Procurement challenges are getting all the attention and there’s no question that they’re a pain in the neck. If there’s a bright spot, it’s that the people responsible for managing them are nearly always your most experienced pros.

But if inflation is here to stay for a while, the more difficult challenge will be to keep customers on board. As long as materials are in short supply, they don’t have a lot of choices. Most dealers have all they can do to keep their existing builders supplied and can’t afford to take on new accounts.

While that’s the right thing to do, it’s also dangerous. When customers don’t have the option to jump ship, the ship they’re on gets the blame for everything. As that crisis recedes, the lesson builders will take from it is either (a) you’re a loyal partner who did everything in your power to help, or (b) they need more choices.

So how do you make them choose option A? A recent Harvard Business Review article titled “How B2B Firms Can Price With Confidence As Inflation Rises” offers a number of suggestions on how to get through an inflationary period with your profits intact.

The caveat is that they came from a group of partners at Bain & Co.
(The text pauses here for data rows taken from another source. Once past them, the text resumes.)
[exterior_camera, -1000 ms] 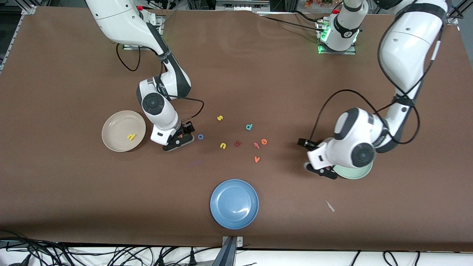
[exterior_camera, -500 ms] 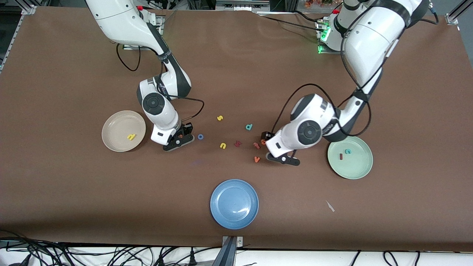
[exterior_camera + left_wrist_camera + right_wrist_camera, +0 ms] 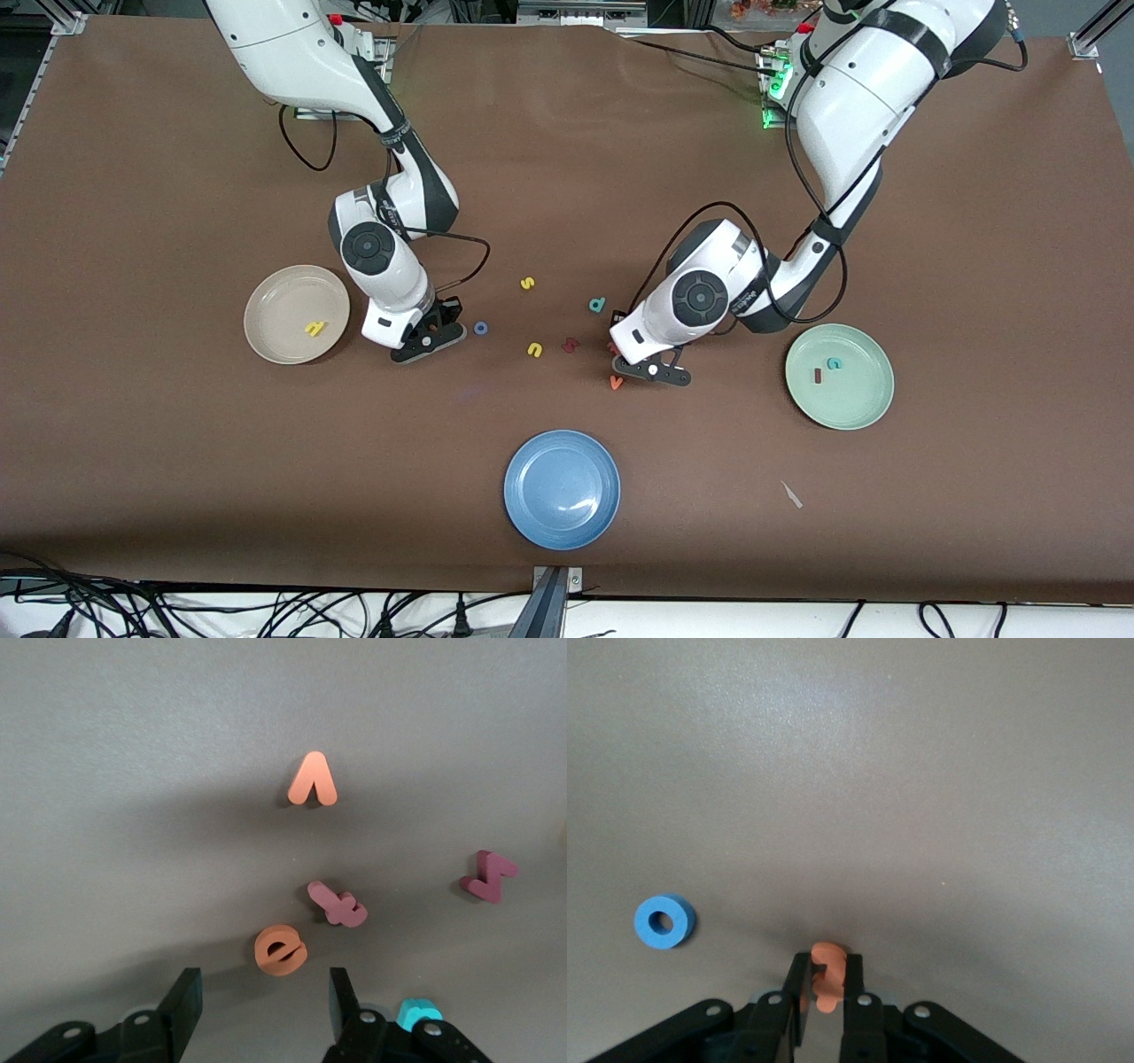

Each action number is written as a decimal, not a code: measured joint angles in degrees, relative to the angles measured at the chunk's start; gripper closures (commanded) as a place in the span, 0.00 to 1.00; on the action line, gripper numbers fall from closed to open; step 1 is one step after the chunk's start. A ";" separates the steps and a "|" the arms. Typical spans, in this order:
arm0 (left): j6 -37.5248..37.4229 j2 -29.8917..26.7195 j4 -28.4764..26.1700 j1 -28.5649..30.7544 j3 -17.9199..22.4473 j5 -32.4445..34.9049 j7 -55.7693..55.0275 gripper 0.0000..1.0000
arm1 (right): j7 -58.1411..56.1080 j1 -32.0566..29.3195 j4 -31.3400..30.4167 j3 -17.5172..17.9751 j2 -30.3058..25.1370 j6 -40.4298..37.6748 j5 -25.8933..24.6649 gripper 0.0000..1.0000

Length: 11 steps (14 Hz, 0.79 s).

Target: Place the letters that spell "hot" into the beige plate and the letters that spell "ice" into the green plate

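The right pincer (image 3: 825, 985) pinches the orange t (image 3: 827, 979) thinly and may drop it, while the spread left pincer (image 3: 263, 1003) over the e (image 3: 280, 950) could nudge the reddish letter (image 3: 337, 904) just beside it.

A blue plate (image 3: 562, 489) sits on the brown worktop (image 3: 177, 461) near the front edge, upright and holding nothing; farther from the camera lies a loose scatter of small foam letters; a yellow "s" (image 3: 527, 283) is the farthest of them; a teal "d" (image 3: 597, 305) lies toward the left arm's end from it; a yellow "u" (image 3: 534, 350) and a dark red angular letter (image 3: 570, 345) lie side by side, apart; an orange "v" (image 3: 616, 383) lies nearest; a small white scrap (image 3: 791, 494) lies alone toward the left arm's end.
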 measured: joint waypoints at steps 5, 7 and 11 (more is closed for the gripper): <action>4.02 1.07 -1.49 -0.17 0.31 0.10 -0.21 0.48 | 0.05 0.00 0.00 0.00 -0.01 0.06 0.01 0.91; 4.11 1.19 -1.99 -0.19 0.31 2.43 -0.38 0.52 | 0.07 0.00 0.00 0.00 -0.01 0.06 0.01 0.93; 4.12 1.17 -2.16 -1.10 0.26 4.76 -3.48 0.84 | 0.08 0.00 0.07 -0.01 -0.01 0.01 0.04 0.95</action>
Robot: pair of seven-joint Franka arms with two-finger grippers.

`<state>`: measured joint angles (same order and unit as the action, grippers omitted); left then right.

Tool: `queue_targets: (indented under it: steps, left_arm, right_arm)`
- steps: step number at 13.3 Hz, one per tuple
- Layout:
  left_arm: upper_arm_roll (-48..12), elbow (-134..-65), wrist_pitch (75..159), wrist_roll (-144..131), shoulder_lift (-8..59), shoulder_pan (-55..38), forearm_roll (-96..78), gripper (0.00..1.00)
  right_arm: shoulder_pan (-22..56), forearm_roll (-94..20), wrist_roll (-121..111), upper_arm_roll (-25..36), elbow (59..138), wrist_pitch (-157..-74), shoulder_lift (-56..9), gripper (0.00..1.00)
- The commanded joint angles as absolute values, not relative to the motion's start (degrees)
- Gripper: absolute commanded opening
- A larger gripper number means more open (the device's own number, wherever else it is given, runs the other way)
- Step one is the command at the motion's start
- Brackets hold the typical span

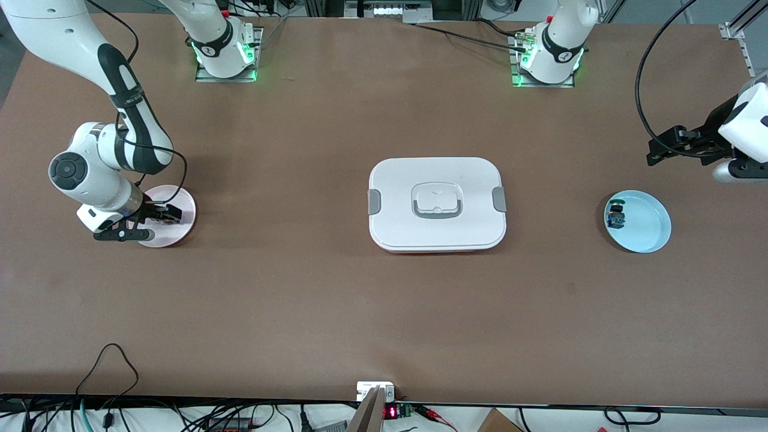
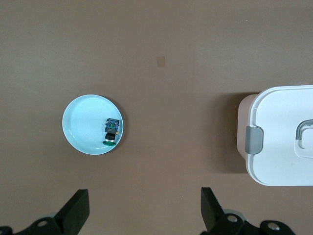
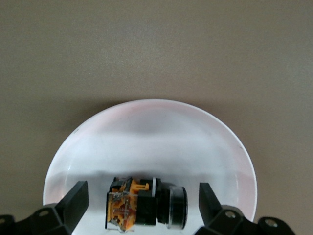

Some of them read like boxing lessons from someone who’s never been punched in the nose. For example, Bain suggests adding “surcharges for fuel, expedited shipping, inventory holding, and longer payment terms.” You could get away with that right now, but those charges won’t be forgotten when the supply chain is back on its feet.

Likewise, Bain notes that “many companies put price increase contingencies in their contracts but don’t regularly enforce them,” and suggests that you do so. If you have a contract with someone, suddenly making a stand on fine print you always ignored in the past is not the way to win friends and influence people.

Some of Bain’s ideas do have potential—for example, finding ways to mitigate the pain of price increases with enhanced services ranging from “volume guarantees to bundled products or adjusted service levels.”

If you know you’ll have enough inventory to meet customers’ needs, make a big deal about it so they feel like you’re doing it just for them. If you can guarantee volume in a product category they need, offer a guarantee bundled with a category you don’t currently sell them.

If you have additional services you can offer free, do it even if you’ve offered them before. It doesn’t matter whether they take you up on it or not. As Al Trellis says, the power is in the offer.

But the best idea of the bunch is one that should be commonplace in construction supply and isn’t. “Instead of blanket pricing moves,” argues Bain, “use surgical increases informed by the cost to serve, historical performance, and value to the supplier of an individual customer or segment.”

Everyone has customers who are organized and efficient, and profitable to serve even at low gross margins. Everyone also has a few who are a mess, and marginally profitable (if that) no matter what you charge them.

The traditional way to separate the wheat from the chaff is with an ABC account analysis; the problem is that ABC is subjective. Few dealers know how to analyze their service costs with the degree of precision required to make a surgical pricing strategy effective.

Jim Enter does. Enter, a long-time industry veteran and consultant, developed a method to accurately calculate the cost to serve any customer based on deliveries, DSO, and other quantifiable factors.

It takes some effort to get set up, but once you do, the system is easy to maintain. The data underlying Enter’s spreadsheet formulas is readily available from the dispatch and delivery module of any ERP system—either the bolt-on Epicor offers for BisTrack or a third-party product such as Elite Extra.

That information not only enables you to price projects more accurately, it also gives you the facts you need to pitch customers on how they can get better pricing by helping you lower your costs.

The fact is that no one—economists included—knows for sure whether inflation will disappear in a year or two or become a long-term problem. There are a lot of things you can do to minimize risk as you navigate through this period, but the more data you have at your disposal, the more options you have available.